Output each entry exactly; skip nothing.

§ Exercise data
┄┄┄┄┄┄┄┄┄┄

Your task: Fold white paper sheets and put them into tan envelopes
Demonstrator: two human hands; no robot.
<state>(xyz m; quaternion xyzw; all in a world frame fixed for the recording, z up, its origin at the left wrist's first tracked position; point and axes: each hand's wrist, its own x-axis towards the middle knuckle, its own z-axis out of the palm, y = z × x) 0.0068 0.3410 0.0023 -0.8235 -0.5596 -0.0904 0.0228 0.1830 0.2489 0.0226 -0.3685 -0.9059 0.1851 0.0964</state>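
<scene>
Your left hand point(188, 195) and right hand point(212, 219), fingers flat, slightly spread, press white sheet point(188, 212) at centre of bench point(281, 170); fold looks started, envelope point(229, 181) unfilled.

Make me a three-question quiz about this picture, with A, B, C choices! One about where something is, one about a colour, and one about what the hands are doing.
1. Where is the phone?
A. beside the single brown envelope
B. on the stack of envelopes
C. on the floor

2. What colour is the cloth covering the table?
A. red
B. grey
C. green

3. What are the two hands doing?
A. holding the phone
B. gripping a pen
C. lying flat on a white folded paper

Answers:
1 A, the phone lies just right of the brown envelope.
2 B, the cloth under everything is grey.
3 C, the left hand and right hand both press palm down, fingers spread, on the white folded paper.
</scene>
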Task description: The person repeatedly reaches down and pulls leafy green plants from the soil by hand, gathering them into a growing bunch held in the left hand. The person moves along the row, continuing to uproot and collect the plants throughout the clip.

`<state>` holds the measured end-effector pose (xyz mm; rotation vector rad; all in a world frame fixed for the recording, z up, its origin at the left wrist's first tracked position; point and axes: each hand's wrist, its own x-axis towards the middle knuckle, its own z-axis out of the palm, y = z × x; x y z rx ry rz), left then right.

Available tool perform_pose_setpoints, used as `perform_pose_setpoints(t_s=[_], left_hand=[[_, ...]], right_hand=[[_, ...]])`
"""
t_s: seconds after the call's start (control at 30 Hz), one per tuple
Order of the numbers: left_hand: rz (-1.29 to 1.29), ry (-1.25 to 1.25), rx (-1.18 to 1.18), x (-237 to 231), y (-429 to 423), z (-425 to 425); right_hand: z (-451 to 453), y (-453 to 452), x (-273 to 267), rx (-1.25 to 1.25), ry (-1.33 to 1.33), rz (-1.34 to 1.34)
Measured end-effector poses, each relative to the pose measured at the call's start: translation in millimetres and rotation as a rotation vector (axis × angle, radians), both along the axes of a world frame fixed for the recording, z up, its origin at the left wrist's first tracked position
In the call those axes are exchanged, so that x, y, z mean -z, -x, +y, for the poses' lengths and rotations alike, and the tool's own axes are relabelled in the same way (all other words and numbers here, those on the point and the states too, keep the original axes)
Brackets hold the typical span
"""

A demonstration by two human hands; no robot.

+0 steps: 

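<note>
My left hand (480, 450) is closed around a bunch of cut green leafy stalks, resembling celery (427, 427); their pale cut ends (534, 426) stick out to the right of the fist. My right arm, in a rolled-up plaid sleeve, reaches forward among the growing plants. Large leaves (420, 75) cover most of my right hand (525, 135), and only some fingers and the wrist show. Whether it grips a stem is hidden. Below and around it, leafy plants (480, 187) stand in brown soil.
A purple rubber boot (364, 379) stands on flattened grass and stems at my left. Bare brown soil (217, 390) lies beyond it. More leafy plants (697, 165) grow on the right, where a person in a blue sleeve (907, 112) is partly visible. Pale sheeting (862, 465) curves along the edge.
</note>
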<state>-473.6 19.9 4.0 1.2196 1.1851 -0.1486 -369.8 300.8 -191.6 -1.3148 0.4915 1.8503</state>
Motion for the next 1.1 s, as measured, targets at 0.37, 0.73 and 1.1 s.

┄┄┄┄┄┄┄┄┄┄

§ Result
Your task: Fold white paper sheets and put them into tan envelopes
Demonstrator: two human hands; no robot.
<state>(xyz m; quaternion xyzw; all in a world frame fixed for the recording, z up, its origin at the left wrist's first tracked position; point and axes: each hand's wrist, its own x-axis towards the middle knuckle, its own z-axis out of the palm, y = z × x) 0.0068 0.3410 0.0023 -0.8235 -0.5596 -0.0904 0.0228 0.1830 0.2489 0.0226 -0.3685 -0.9059 0.1851 0.0964</state>
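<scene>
Your left hand point(188, 195) and right hand point(212, 219), fingers flat, slightly spread, press white sheet point(188, 212) at centre of bench point(281, 170); fold looks started, envelope point(229, 181) unfilled.

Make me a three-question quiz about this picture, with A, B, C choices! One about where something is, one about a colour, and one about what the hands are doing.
1. Where is the phone?
A. beside the single brown envelope
B. on the stack of envelopes
C. on the floor

2. What colour is the cloth covering the table?
A. red
B. grey
C. green

3. What are the two hands doing?
A. holding the phone
B. gripping a pen
C. lying flat on a white folded paper

Answers:
1 A, the phone lies just right of the brown envelope.
2 B, the cloth under everything is grey.
3 C, the left hand and right hand both press palm down, fingers spread, on the white folded paper.
</scene>
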Task description: The person repeatedly reaches down and pulls leafy green plants from the soil by hand, gathering them into a growing bunch held in the left hand. The person moves along the row, continuing to uproot and collect the plants throughout the clip.

`<state>` holds the measured end-effector pose (xyz mm; rotation vector rad; all in a world frame fixed for the recording, z up, its origin at the left wrist's first tracked position; point and axes: each hand's wrist, its own x-axis towards the middle knuckle, its own z-axis out of the palm, y = z × x; x y z rx ry rz), left then right.

Available tool perform_pose_setpoints, used as `perform_pose_setpoints(t_s=[_], left_hand=[[_, ...]], right_hand=[[_, ...]])`
"""
t_s: seconds after the call's start (control at 30 Hz), one per tuple
Order of the numbers: left_hand: rz (-1.29 to 1.29), ry (-1.25 to 1.25), rx (-1.18 to 1.18), x (-237 to 231), y (-429 to 423), z (-425 to 425); right_hand: z (-451 to 453), y (-453 to 452), x (-273 to 267), rx (-1.25 to 1.25), ry (-1.33 to 1.33), rz (-1.34 to 1.34)
Measured end-effector poses, each relative to the pose measured at the call's start: translation in millimetres and rotation as a rotation vector (axis × angle, radians), both along the axes of a world frame fixed for the recording, z up, its origin at the left wrist's first tracked position
In the call those axes are exchanged, so that x, y, z mean -z, -x, +y, for the poses' lengths and rotations alike, and the tool's own axes are relabelled in the same way (all other words and numbers here, those on the point and the states too, keep the original axes)
Brackets hold the typical span
"""

A demonstration by two human hands; no robot.

+0 steps: 

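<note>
My left hand (480, 450) is closed around a bunch of cut green leafy stalks, resembling celery (427, 427); their pale cut ends (534, 426) stick out to the right of the fist. My right arm, in a rolled-up plaid sleeve, reaches forward among the growing plants. Large leaves (420, 75) cover most of my right hand (525, 135), and only some fingers and the wrist show. Whether it grips a stem is hidden. Below and around it, leafy plants (480, 187) stand in brown soil.
A purple rubber boot (364, 379) stands on flattened grass and stems at my left. Bare brown soil (217, 390) lies beyond it. More leafy plants (697, 165) grow on the right, where a person in a blue sleeve (907, 112) is partly visible. Pale sheeting (862, 465) curves along the edge.
</note>
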<state>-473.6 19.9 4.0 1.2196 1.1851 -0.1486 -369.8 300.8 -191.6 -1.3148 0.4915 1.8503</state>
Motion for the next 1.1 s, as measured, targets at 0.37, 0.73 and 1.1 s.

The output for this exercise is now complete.